How to create an HDFS snapshot

HDFS snapshots preserve a point-in-time view of a directory without copying the full dataset. They are useful before application releases, bulk updates, and cleanup jobs where rollback needs a namespace-level reference.

A directory must be marked snapshottable before a snapshot can be created. Snapshot names should identify the change or date so operators can find the right restore point later.

Snapshots protect namespace references, not every operational risk.

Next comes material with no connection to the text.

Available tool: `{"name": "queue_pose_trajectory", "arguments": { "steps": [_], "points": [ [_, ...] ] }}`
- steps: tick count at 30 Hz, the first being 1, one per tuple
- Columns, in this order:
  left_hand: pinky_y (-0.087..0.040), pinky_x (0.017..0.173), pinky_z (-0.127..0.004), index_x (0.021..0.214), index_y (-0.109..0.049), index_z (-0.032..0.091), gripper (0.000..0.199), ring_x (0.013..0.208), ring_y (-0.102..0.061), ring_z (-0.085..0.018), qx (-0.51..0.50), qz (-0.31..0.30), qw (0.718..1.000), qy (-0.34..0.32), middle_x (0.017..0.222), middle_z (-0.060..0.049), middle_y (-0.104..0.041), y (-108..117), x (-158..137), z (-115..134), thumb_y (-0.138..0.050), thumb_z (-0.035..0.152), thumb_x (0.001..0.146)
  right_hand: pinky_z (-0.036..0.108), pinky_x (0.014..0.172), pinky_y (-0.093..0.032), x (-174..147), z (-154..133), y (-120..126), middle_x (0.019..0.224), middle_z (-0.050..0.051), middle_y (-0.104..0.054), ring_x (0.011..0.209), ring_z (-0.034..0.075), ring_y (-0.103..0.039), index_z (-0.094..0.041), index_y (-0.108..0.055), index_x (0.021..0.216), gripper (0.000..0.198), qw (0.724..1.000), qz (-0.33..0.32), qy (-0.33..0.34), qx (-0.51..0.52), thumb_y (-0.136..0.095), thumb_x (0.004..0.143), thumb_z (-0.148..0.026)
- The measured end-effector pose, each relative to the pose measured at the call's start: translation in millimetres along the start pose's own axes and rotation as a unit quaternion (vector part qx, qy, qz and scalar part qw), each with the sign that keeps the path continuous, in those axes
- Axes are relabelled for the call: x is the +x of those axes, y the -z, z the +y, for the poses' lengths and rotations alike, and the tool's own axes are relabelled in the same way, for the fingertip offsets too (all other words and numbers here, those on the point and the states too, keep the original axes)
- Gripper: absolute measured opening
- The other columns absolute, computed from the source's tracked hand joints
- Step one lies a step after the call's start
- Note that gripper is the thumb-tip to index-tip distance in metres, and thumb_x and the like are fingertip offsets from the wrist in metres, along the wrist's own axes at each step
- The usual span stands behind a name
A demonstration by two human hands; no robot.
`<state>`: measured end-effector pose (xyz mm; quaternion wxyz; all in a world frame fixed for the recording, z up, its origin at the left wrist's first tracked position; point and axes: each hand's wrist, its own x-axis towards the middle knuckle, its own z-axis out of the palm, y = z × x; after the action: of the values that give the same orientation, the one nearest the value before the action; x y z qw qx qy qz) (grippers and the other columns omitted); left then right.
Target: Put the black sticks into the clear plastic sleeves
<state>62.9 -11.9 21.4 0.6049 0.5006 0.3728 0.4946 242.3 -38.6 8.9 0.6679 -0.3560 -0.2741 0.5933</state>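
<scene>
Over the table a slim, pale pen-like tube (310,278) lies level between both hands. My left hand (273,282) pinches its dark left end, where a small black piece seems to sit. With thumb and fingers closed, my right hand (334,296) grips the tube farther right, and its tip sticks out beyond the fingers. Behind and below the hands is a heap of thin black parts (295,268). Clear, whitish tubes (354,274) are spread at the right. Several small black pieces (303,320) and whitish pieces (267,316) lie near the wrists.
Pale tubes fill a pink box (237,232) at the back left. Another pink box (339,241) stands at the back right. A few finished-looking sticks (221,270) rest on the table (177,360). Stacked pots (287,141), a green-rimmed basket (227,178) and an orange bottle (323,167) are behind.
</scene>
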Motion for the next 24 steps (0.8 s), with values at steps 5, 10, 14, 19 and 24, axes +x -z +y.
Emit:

They do not replace off-cluster backups or capacity planning for retained data.

Steps to create an HDFS snapshot:

List the target directory before enabling snapshots.

$ hdfs dfs -ls /data/events
Found 2 items
drwxr-x---   - alice analytics          0 2026-06-17 03:00 /data/events/day=2026-06-16
drwxr-x---   - alice analytics          0 2026-06-17 03:00 /data/events/day=2026-06-17

Allow snapshots on the directory.

$ hdfs dfsadmin -allowSnapshot /data/events
Allowing snapshot on /data/events succeeded

Create the named snapshot.

$ hdfs dfs -createSnapshot /data/events before-retention-change
Created snapshot /data/events/.snapshot/before-retention-change

Verify the snapshot contents.

$ hdfs dfs -ls /data/events/.snapshot/before-retention-change
Found 2 items
drwxr-x---   - alice analytics          0 2026-06-17 03:00 /data/events/.snapshot/before-retention-change/day=2026-06-16
drwxr-x---   - alice analytics          0 2026-06-17 03:00 /data/events/.snapshot/before-retention-change/day=2026-06-17

Compare snapshots when a later snapshot exists.

$ hdfs snapshotDiff /data/events before-retention-change after-retention-change
Difference between snapshot before-retention-change and snapshot after-retention-change under directory /data/events:
M	.
-	./day=2026-05-01